◆ Problem to work on ◆
Every line that contains "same" must be located and copied from the data.
== Material provided ==
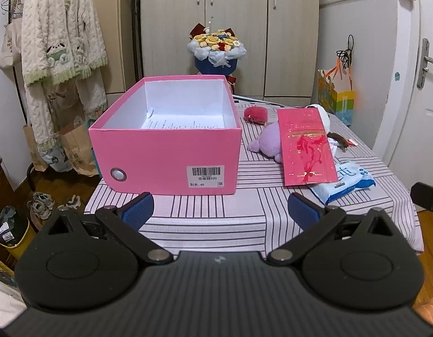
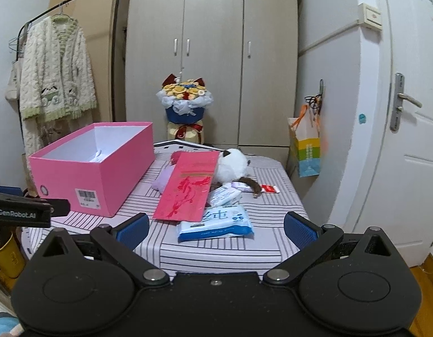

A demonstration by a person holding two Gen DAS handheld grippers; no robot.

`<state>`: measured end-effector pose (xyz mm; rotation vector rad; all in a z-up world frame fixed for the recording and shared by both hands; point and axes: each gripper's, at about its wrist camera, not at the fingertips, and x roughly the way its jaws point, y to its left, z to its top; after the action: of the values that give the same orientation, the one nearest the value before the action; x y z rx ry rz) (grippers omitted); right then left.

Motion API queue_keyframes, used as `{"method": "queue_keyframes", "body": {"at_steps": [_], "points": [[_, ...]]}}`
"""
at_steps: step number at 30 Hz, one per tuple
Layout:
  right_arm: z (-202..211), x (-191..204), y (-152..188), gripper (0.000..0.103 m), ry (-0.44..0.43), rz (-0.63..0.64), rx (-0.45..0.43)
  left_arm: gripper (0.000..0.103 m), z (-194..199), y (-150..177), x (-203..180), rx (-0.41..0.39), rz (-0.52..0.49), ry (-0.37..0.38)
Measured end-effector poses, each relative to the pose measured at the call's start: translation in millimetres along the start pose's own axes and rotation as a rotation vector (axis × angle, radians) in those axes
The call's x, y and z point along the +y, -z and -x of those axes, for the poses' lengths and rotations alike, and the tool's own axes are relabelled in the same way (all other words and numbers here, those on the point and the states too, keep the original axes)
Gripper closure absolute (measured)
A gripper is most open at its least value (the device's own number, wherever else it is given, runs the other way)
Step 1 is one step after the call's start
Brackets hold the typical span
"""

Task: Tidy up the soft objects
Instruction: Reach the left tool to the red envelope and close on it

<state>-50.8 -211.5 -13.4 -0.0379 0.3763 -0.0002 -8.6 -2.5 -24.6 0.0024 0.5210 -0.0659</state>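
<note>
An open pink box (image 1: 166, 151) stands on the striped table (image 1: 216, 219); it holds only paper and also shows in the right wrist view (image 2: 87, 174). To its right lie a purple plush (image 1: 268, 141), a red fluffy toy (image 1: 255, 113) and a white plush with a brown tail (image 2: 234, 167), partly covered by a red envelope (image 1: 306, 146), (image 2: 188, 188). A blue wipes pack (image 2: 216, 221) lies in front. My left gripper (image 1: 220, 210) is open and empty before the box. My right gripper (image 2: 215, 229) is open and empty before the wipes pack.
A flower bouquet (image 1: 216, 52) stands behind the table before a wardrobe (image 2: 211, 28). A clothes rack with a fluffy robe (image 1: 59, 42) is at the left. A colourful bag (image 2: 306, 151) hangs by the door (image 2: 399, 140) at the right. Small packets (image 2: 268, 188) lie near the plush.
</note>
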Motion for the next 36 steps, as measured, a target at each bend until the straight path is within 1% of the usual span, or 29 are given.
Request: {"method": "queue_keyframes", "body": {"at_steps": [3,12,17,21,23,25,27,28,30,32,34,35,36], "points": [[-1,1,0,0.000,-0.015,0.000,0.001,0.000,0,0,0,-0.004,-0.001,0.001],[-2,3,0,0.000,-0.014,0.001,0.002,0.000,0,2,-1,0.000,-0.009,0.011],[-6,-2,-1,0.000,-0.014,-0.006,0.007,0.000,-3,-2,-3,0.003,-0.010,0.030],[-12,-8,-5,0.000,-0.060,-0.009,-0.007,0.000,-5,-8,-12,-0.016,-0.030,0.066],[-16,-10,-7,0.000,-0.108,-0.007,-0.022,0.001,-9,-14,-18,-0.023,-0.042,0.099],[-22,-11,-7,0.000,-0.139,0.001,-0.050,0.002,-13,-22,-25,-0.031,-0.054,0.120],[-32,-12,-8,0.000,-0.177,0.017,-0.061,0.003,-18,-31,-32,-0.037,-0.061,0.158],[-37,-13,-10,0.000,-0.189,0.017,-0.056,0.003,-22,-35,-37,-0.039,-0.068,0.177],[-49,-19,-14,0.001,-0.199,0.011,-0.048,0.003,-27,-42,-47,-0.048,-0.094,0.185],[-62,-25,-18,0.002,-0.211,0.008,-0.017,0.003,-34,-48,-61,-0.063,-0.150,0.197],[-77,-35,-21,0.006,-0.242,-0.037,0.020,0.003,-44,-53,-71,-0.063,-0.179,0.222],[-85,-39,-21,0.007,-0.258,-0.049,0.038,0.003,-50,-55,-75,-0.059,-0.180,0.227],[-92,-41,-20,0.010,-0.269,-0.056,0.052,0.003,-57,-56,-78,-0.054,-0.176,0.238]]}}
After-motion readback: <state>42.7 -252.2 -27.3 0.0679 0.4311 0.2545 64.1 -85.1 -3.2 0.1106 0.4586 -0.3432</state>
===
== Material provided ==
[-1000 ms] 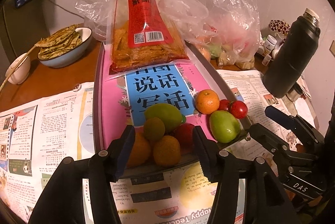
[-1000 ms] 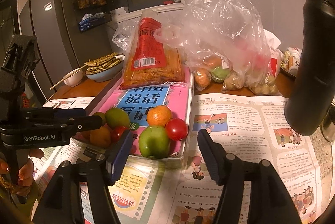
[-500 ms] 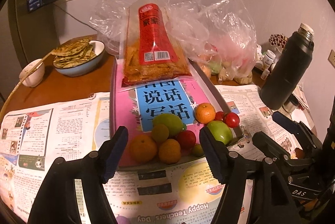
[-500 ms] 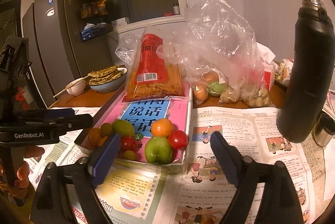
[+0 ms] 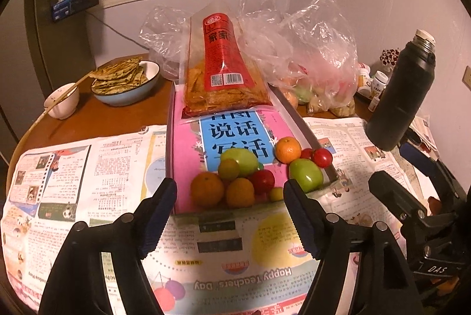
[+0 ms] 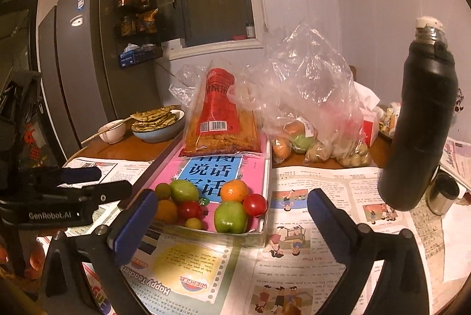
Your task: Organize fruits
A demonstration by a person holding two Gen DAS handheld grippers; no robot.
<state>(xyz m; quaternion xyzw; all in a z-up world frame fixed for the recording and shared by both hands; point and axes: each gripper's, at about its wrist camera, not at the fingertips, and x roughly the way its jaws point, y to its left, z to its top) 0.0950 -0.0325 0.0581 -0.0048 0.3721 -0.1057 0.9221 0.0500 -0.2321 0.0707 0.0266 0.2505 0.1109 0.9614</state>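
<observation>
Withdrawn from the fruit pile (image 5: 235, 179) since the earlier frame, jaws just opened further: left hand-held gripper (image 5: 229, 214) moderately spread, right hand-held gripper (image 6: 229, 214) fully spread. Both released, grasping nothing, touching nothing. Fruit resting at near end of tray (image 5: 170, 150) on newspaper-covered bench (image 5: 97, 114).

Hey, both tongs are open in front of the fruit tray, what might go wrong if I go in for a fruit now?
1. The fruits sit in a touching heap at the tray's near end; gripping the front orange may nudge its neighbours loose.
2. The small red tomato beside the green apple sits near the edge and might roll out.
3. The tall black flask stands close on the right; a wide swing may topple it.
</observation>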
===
◆ Output below ◆
`<state>`: measured end-effector pose (xyz mm; rotation vector rad; all in a z-up world frame fixed for the recording and shared by both hands; point and axes: each gripper's, at about its wrist camera, not at the fingertips, and x roughly the way its jaws point, y to its left, z to its top; after the action: of the values that give the same orientation, the one nearest the value before the action; x y z rx ry rz) (grippers omitted); right then left.
The call's x, y and z point along the +y, -z and -x of those axes, for the poses' lengths and rotations alike, and the tool's own axes are relabelled in the same way (all other words and numbers here, those on the point and the states too, keep the original axes)

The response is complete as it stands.